Molti anarchici non esitano a dire che l’open-source (L’open source, letteralmente «sorgente aperta», indica un software rilasciato con un tipo di licenza che permette la collaborazione libera e spontanea degli utenti, in modo da poter raggiungere un prodotto finale di una complessità superiore a quella che potrebbe ottenere un singolo gruppo di persone… ) e la circolazione dei liberi saperi possono essere considerati una forma d’anarchismo tecnologico, nella misura in cui permette l’espressione di idee non fondate sulla gerarchia o il business economico, ma sullo scambio libero e volontario (lo stesso progetto di Anarchopedia d'altronde ne è un esempio lampante).

Trans-umanesimo anarchico

Il trans-umanesimo è una filosofia che sostiene e incoraggia l’uso delle tecnologie e delle scoperte scientifiche per migliorare quegli aspetti della condizione umana attraverso l’eliminazione di elementi indesiderati (es. la malattia), al di là delle costrizioni biologiche (elaborazione di una condizione post-umana). Alcuni trans-umanisti sperano, per esempio, di superare e abolire le divisioni di genere grazie al progresso tecnologico. La loro posizione sulla civilizzazione è drasticamente opposta a quella degli anarco-primitivisti. Il loro pensiero è espresso sinteticamente e chiaramente nel sito francese Anarcho-transhumanism.com, che descrive così l'anarco-Trans-umanesimo:

Tecnologia, anarchismo ed ecologismo

Nell' ambito dell’ecologismo radicale si è spesso dibattuto se la tecnologia potesse o meno contribuire a salvaguardare il pianeta dall’autodistruzione. Un'animata discussione in merito si realizzò tra il primitivista George Bradford e l’ ecologo sociale Murray Bookchin.
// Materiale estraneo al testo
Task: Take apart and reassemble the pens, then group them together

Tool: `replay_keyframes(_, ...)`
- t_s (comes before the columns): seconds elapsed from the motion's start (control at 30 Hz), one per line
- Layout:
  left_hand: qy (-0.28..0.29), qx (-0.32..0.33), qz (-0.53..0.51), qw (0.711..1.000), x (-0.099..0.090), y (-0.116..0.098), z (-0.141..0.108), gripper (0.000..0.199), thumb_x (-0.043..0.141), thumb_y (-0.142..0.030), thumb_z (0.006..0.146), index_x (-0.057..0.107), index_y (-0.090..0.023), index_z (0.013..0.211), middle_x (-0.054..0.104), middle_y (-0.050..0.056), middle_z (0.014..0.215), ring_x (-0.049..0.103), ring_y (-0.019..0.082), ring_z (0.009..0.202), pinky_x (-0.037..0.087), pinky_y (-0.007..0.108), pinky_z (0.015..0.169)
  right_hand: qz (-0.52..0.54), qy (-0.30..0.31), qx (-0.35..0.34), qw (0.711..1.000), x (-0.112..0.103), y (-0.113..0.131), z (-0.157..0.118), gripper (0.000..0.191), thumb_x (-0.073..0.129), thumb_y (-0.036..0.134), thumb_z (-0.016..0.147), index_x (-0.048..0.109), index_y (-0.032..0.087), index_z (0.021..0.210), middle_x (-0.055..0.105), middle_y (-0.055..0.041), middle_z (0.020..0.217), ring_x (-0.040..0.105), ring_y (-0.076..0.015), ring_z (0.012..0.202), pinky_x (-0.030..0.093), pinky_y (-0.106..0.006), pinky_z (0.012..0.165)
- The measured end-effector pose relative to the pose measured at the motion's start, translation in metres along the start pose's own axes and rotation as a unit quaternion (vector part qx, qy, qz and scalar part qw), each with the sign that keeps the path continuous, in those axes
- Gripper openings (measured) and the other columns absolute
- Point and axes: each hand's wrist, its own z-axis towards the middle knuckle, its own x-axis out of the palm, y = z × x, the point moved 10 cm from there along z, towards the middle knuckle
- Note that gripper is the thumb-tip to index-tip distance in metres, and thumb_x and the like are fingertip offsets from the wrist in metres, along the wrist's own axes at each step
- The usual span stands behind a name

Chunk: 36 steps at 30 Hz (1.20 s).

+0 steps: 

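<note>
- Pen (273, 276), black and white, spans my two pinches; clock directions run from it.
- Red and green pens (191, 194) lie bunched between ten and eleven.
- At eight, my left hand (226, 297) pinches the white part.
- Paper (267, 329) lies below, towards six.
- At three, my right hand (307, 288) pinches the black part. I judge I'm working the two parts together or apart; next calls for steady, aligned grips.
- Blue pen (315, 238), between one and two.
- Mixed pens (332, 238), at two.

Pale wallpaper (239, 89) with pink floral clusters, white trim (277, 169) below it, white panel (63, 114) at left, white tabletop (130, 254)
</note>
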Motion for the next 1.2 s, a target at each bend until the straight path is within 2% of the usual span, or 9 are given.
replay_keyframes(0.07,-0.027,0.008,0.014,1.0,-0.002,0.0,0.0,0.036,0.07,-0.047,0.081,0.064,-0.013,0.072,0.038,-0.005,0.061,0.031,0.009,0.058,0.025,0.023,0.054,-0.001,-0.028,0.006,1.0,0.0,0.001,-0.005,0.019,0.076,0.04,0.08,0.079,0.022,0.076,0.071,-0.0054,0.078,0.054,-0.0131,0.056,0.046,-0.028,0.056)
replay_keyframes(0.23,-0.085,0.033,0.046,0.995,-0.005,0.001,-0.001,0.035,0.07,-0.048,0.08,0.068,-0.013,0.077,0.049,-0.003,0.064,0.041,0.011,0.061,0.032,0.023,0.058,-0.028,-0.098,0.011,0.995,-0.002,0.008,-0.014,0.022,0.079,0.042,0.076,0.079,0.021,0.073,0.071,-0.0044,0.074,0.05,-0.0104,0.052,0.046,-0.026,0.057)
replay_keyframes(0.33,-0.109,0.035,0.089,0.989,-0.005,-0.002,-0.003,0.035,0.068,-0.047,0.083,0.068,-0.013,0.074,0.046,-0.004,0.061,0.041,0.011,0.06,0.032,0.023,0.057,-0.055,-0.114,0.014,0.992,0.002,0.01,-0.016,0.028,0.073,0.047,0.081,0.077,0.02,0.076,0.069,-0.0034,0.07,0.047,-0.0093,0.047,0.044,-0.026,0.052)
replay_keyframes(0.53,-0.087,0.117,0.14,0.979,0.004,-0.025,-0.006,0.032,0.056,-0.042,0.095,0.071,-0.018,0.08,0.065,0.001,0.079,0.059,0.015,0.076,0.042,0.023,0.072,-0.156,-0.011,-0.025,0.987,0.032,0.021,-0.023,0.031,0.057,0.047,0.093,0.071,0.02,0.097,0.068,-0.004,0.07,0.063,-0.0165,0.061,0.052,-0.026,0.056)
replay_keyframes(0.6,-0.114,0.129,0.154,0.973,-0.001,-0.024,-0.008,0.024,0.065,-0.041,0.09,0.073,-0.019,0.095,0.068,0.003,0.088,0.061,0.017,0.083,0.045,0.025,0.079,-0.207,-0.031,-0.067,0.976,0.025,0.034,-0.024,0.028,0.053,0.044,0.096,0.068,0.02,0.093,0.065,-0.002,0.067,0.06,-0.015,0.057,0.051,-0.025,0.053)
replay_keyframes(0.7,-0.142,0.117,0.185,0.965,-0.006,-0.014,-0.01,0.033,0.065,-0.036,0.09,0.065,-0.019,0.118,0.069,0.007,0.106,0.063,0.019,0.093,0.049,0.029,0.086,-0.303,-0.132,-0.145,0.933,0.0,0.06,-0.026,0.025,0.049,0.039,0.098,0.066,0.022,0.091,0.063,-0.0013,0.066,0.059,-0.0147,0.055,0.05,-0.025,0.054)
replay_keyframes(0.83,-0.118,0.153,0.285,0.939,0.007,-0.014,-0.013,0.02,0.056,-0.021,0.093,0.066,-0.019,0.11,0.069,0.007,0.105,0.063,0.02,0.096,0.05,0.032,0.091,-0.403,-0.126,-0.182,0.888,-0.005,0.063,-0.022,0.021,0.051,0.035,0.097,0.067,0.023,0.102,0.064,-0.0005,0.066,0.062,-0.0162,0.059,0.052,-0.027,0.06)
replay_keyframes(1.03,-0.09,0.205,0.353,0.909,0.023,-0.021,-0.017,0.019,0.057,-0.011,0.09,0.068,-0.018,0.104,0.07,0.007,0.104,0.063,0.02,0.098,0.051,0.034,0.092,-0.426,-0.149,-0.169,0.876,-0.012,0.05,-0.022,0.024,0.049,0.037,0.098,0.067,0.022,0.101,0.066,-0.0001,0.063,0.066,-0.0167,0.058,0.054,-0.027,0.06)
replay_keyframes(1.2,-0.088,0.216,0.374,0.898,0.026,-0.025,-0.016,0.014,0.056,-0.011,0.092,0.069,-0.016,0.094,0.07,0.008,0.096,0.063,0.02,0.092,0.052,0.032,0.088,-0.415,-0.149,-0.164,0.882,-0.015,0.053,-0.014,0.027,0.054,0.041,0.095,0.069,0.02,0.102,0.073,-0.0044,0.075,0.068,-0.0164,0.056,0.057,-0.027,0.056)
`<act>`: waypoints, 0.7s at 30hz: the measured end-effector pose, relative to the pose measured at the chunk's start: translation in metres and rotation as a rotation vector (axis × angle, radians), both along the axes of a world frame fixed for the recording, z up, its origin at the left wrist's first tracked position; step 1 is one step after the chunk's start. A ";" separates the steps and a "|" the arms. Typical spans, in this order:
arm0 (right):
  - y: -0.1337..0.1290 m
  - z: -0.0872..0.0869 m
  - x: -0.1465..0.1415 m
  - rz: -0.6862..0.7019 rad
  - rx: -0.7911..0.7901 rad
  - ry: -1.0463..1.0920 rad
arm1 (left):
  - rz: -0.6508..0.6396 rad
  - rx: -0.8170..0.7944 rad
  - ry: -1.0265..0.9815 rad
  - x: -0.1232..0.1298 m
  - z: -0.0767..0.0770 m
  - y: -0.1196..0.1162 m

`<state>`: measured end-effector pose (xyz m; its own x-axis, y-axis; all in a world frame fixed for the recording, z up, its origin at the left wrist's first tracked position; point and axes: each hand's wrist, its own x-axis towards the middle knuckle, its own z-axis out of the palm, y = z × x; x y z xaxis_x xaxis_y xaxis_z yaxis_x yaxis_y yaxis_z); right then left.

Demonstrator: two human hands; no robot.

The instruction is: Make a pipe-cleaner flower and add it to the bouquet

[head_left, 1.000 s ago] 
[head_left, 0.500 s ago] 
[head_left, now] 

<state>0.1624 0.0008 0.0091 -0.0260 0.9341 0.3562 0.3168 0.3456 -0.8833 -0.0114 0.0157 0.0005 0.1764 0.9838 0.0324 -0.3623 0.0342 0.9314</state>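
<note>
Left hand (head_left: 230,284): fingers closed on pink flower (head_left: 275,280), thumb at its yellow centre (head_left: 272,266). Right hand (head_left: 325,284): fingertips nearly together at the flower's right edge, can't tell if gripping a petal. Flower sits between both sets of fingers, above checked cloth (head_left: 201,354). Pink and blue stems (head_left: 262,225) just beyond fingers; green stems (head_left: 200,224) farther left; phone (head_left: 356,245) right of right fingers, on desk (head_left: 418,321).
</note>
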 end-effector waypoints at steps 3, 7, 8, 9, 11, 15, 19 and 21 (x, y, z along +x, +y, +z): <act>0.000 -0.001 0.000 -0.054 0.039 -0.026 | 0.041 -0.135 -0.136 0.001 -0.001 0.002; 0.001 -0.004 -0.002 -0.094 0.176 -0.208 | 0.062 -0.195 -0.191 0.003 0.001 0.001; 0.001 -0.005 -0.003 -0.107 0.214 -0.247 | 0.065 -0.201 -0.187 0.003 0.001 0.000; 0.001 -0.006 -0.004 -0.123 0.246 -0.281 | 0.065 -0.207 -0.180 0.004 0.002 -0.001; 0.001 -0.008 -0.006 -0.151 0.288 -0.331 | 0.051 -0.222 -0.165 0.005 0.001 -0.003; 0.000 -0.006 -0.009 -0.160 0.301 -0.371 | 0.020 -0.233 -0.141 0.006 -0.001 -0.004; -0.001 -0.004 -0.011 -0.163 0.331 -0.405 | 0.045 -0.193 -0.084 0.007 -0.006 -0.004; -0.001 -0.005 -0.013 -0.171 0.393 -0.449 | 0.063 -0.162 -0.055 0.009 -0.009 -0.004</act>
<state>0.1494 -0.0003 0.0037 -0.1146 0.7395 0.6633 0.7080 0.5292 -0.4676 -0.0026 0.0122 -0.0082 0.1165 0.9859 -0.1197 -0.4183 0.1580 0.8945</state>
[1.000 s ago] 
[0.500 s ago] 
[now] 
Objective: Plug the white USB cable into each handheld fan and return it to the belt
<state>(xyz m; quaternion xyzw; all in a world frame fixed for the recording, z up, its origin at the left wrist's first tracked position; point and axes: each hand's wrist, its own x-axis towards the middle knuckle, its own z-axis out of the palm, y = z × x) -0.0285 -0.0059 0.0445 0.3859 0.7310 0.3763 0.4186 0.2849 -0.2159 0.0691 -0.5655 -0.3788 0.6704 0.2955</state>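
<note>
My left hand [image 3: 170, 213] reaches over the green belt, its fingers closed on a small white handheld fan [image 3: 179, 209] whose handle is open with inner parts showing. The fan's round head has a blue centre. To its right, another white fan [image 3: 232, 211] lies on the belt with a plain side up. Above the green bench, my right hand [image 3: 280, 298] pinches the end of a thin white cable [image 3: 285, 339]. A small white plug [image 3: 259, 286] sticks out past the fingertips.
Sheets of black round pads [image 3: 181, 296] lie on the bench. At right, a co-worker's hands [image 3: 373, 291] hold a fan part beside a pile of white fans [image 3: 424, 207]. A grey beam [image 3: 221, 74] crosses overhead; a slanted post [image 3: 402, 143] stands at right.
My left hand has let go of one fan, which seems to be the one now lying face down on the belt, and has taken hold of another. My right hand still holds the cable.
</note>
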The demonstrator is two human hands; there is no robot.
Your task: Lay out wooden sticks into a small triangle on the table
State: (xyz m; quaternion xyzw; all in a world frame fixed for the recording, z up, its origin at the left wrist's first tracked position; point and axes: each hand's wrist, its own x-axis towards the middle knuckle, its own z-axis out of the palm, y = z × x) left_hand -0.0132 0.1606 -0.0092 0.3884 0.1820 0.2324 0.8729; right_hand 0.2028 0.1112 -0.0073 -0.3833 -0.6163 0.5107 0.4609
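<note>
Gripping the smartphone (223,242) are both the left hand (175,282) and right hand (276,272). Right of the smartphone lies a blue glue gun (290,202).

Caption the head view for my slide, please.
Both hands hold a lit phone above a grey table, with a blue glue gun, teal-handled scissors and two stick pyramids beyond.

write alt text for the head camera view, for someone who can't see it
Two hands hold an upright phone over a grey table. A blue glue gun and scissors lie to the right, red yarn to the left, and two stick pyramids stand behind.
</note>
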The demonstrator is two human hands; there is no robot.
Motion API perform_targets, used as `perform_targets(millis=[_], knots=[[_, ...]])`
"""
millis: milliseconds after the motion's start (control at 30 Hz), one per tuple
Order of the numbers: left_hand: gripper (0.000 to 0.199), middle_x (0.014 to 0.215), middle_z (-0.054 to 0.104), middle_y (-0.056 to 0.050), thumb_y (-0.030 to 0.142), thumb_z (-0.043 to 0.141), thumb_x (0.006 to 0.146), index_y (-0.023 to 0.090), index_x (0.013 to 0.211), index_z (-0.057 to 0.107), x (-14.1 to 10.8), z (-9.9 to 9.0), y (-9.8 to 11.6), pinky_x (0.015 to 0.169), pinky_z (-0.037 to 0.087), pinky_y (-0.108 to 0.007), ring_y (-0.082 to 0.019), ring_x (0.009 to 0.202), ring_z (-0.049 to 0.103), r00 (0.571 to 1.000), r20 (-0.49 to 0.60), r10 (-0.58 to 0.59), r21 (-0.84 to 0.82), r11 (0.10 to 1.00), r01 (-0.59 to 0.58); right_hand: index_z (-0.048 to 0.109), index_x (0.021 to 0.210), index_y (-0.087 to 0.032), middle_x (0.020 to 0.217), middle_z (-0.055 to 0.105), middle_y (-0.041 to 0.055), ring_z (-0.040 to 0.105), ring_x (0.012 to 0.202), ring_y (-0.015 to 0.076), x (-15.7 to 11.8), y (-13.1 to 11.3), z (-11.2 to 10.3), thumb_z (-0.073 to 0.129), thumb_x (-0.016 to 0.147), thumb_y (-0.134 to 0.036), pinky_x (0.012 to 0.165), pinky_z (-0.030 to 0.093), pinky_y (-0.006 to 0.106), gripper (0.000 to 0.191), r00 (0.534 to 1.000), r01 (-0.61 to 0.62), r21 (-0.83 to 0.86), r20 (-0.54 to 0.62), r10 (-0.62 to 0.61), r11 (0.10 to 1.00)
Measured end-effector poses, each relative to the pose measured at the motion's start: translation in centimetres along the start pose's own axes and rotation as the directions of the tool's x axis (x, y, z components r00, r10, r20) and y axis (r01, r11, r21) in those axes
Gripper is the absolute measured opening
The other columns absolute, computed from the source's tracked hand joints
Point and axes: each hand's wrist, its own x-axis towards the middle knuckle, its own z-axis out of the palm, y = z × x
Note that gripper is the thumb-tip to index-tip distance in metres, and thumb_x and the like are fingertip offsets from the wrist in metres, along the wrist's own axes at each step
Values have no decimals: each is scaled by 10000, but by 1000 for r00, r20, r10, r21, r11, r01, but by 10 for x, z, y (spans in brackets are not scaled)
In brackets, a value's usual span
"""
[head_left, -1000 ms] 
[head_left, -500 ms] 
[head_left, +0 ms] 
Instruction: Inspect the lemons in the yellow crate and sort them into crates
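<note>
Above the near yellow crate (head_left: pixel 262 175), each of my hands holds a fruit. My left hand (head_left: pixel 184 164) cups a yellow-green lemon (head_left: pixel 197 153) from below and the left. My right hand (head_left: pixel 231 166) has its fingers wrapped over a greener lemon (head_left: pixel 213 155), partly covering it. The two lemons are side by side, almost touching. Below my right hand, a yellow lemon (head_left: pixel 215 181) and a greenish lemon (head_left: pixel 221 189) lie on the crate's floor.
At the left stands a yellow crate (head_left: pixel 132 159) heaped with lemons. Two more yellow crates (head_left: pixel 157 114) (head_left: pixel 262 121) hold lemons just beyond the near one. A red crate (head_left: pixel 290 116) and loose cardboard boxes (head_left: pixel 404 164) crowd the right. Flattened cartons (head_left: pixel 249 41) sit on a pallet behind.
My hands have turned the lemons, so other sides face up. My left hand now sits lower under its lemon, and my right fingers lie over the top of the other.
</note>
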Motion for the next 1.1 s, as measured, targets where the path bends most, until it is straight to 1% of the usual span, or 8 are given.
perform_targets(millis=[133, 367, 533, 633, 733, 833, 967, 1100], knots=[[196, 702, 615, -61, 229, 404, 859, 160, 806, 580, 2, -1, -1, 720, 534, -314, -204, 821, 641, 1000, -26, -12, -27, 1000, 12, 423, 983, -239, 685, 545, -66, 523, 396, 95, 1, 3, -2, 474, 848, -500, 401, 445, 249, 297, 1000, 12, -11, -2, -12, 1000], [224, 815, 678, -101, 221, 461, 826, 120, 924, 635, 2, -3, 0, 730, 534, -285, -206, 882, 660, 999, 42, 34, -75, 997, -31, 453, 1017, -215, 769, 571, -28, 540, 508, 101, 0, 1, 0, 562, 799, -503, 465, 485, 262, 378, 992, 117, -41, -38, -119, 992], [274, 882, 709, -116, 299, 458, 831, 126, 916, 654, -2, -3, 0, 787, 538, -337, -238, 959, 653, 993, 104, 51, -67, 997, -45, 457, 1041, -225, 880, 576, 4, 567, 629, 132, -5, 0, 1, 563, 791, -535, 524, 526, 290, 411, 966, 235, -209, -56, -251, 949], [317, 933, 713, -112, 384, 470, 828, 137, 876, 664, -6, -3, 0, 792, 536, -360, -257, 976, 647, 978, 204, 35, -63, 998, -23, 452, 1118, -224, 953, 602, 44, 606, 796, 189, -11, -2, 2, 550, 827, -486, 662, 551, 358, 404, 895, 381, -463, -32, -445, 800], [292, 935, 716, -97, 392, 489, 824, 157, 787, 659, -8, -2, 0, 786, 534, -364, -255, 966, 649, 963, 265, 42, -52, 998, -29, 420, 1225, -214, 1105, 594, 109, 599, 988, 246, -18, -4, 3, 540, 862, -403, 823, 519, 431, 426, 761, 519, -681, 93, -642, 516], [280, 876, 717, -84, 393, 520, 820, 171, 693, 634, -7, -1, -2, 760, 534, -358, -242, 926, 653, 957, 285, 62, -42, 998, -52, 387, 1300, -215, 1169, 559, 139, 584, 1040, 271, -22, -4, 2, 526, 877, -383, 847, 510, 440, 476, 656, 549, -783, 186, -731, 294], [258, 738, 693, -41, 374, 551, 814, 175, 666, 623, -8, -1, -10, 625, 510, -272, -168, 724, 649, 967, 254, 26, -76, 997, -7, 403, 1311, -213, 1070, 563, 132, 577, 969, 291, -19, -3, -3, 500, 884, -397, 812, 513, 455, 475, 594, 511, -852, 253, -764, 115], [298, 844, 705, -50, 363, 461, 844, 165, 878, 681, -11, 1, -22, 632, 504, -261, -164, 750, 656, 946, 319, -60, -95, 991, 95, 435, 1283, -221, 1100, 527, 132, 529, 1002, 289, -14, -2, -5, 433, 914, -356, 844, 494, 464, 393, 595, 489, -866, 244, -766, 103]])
Il primo conformemente alla maggior parte degli anarco-primitivisti riteneva che la tecnologia andasse del tutto abbattuta, al pari del capitalismo e dello Stato; Bookchin riteneva al contrario che un’opportuna utilizzazione delle tecnologie potesse contribuire non solo a salvaguardare l’ambiente, ma anche alla creazione di una società umana di liberi e uguali capaci di organizzarsi senza alcuna gerarchia e autorità. Le più radicali posizioni antitecnologiche sono quindi quelle dei primitivisti, i quali auspicano la distruzione di ogni tecnologia e il ritorno ad un'epoca precedente la scoperta dell’agricoltura (circa 10-12000 anni fa), con tutte le conseguenze del caso: diminuzione drastica della popolazione, sostentamento basato sulla caccia e la raccolta ecc.

La posizione dei primitivisti è tuttavia minoritaria tra gli anarchici. La maggior parte ritiene che la sfida dell’anarchismo sia quella della costruzione di una civiltà sostenibile, indirizzando rivoluzionariamente lo sviluppo della tecnologia verso l’eliminazione del capitalismo e di ogni forma di disuguaglianza in tutto in pianeta.